### DATASET CONTENT

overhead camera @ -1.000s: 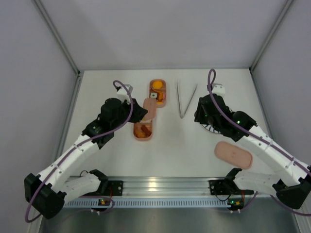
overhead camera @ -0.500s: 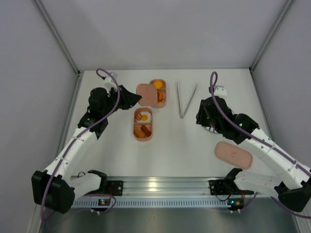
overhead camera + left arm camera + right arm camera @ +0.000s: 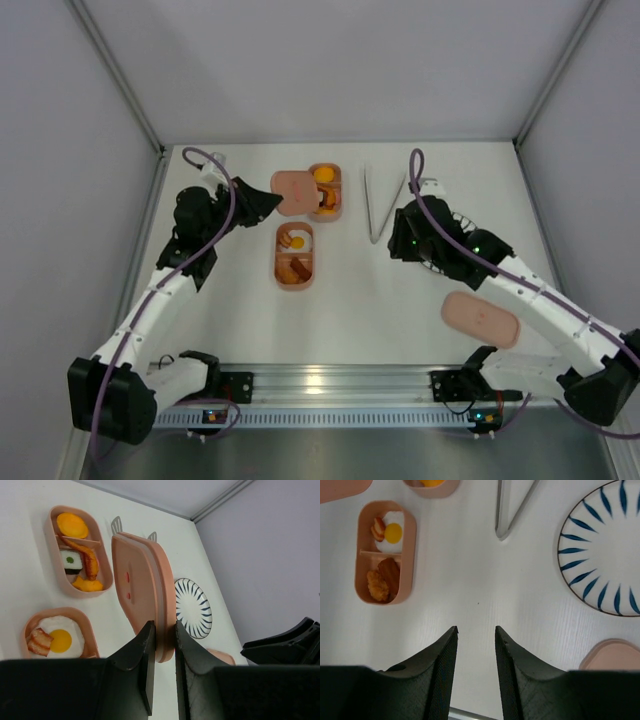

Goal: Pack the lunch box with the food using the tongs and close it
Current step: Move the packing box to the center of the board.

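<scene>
The lunch box stands as two salmon-pink trays. The far tray (image 3: 326, 192) (image 3: 80, 552) holds an orange piece, a sushi roll and fried bits. The near tray (image 3: 295, 256) (image 3: 385, 552) holds a fried egg, bacon and brown pieces. My left gripper (image 3: 274, 203) (image 3: 164, 630) is shut on the edge of a pink lid (image 3: 292, 189) (image 3: 142, 585), held on edge in the air just left of the far tray. The tongs (image 3: 383, 205) (image 3: 512, 510) lie on the table. My right gripper (image 3: 402, 243) (image 3: 476, 629) hovers open and empty over bare table, near the tongs' joined end.
A second pink lid (image 3: 482, 318) (image 3: 615, 655) lies flat at the right front. A white plate with dark radial stripes (image 3: 600, 550) (image 3: 192, 607) sits under my right arm. Grey walls close in the table on the left, right and back.
My left arm has carried the lid from over the near tray back and left to beside the far tray, uncovering the near tray's food. My right arm has shifted slightly left.
</scene>
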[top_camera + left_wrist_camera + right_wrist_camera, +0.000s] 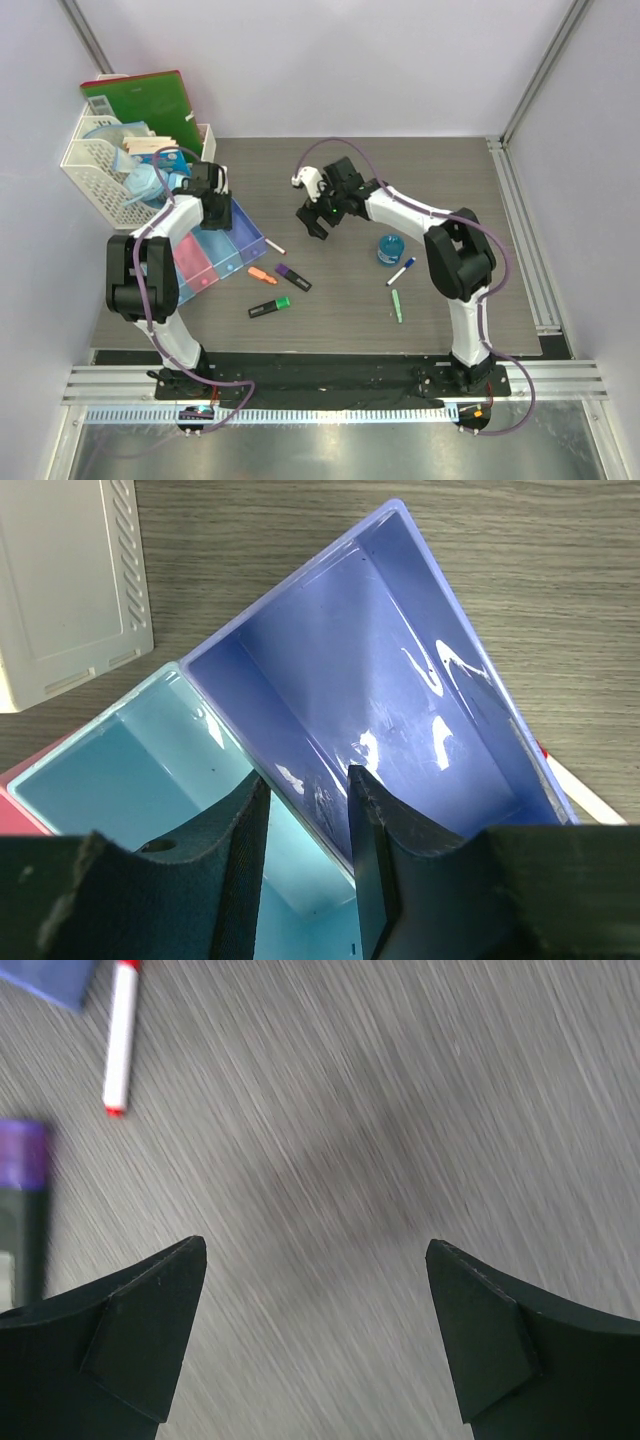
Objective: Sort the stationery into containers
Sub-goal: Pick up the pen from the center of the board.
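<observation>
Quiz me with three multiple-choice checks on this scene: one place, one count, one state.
1. Where is the round blue tape roll?
A) in the purple translucent plastic bin
B) on the grey wood-grain table
C) in the white lattice basket
2. How many highlighters lie on the table?
A) one
B) five
C) three
3. How is the right gripper?
A) open, empty
B) shut on the red-capped white marker
C) shut, empty
Answers: 1 B, it stands on bare tabletop; 2 C, orange highlighter, purple-black highlighter, green-black highlighter; 3 A, its fingers stand wide apart over bare table.
</observation>
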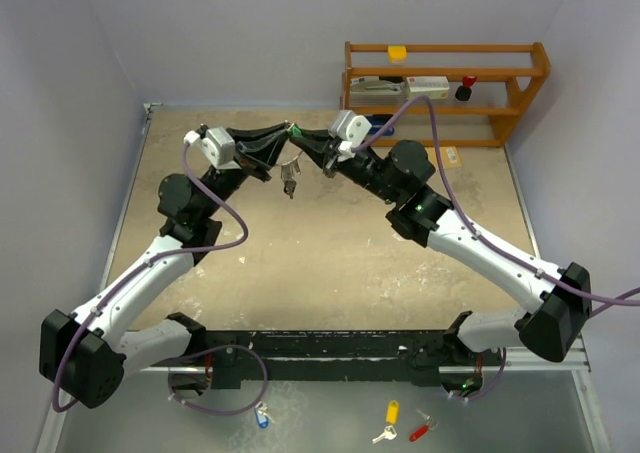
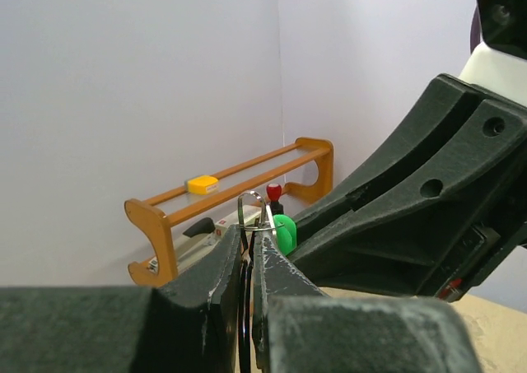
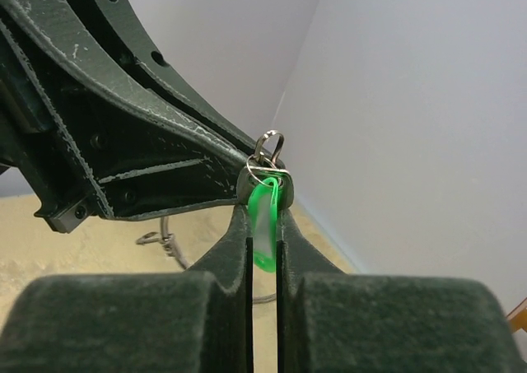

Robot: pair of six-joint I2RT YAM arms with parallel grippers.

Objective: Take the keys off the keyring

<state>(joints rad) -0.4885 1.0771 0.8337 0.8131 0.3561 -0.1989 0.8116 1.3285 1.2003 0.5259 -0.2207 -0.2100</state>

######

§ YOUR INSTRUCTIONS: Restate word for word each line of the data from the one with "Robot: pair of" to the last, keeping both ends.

§ RESPONSE:
Robot: pair of six-joint I2RT YAM arms with parallel grippers.

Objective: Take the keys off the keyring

<state>(joints rad) -0.4885 1.0771 0.8337 0.8131 0.3561 -0.1989 0.8116 1.3285 1.2003 0.5259 -0.2207 -0.2100</state>

The exercise was answered completely.